ABOUT THIS EXERCISE –
Repeat the material exactly, every line of it.

SOURCE MATERIAL –
# # # #

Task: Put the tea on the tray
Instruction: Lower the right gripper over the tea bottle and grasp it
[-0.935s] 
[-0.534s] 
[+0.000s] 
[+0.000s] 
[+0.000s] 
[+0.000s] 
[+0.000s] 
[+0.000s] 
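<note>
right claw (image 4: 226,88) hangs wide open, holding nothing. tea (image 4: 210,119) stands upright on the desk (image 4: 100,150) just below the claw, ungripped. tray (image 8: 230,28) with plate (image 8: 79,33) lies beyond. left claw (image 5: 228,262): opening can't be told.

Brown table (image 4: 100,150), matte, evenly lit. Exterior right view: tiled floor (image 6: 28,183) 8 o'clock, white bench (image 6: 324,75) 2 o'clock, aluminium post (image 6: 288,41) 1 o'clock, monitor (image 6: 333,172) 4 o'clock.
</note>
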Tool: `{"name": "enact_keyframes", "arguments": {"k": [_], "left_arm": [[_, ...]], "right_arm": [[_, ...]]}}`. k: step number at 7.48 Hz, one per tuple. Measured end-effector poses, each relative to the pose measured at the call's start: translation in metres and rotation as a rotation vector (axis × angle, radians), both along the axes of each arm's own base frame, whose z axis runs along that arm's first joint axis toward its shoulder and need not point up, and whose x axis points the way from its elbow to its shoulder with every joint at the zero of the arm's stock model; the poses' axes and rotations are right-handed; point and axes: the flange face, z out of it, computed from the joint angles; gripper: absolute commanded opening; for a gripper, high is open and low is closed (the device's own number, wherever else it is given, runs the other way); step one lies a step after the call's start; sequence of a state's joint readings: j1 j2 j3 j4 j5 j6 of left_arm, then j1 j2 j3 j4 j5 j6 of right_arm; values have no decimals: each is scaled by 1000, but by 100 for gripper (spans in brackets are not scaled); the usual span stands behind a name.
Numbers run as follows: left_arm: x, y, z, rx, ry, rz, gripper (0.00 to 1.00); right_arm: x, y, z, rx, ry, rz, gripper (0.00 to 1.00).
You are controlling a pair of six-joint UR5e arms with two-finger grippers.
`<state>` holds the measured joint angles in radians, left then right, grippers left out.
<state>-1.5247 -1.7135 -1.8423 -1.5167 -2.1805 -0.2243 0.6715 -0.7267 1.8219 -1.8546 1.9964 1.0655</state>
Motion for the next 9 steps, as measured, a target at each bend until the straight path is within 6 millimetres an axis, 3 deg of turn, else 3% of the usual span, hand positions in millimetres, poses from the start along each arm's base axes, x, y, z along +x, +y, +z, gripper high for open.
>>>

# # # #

EXERCISE ANSWER –
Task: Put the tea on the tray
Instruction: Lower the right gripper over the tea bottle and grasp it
[-0.935s] 
[-0.534s] 
[+0.000s] 
[+0.000s] 
[+0.000s] 
[+0.000s] 
[+0.000s] 
[+0.000s] 
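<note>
right claw (image 4: 226,88) hangs wide open, holding nothing. tea (image 4: 210,119) stands upright on the desk (image 4: 100,150) just below the claw, ungripped. tray (image 8: 230,28) with plate (image 8: 79,33) lies beyond. left claw (image 5: 228,262): opening can't be told.

Brown table (image 4: 100,150), matte, evenly lit. Exterior right view: tiled floor (image 6: 28,183) 8 o'clock, white bench (image 6: 324,75) 2 o'clock, aluminium post (image 6: 288,41) 1 o'clock, monitor (image 6: 333,172) 4 o'clock.
</note>
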Tool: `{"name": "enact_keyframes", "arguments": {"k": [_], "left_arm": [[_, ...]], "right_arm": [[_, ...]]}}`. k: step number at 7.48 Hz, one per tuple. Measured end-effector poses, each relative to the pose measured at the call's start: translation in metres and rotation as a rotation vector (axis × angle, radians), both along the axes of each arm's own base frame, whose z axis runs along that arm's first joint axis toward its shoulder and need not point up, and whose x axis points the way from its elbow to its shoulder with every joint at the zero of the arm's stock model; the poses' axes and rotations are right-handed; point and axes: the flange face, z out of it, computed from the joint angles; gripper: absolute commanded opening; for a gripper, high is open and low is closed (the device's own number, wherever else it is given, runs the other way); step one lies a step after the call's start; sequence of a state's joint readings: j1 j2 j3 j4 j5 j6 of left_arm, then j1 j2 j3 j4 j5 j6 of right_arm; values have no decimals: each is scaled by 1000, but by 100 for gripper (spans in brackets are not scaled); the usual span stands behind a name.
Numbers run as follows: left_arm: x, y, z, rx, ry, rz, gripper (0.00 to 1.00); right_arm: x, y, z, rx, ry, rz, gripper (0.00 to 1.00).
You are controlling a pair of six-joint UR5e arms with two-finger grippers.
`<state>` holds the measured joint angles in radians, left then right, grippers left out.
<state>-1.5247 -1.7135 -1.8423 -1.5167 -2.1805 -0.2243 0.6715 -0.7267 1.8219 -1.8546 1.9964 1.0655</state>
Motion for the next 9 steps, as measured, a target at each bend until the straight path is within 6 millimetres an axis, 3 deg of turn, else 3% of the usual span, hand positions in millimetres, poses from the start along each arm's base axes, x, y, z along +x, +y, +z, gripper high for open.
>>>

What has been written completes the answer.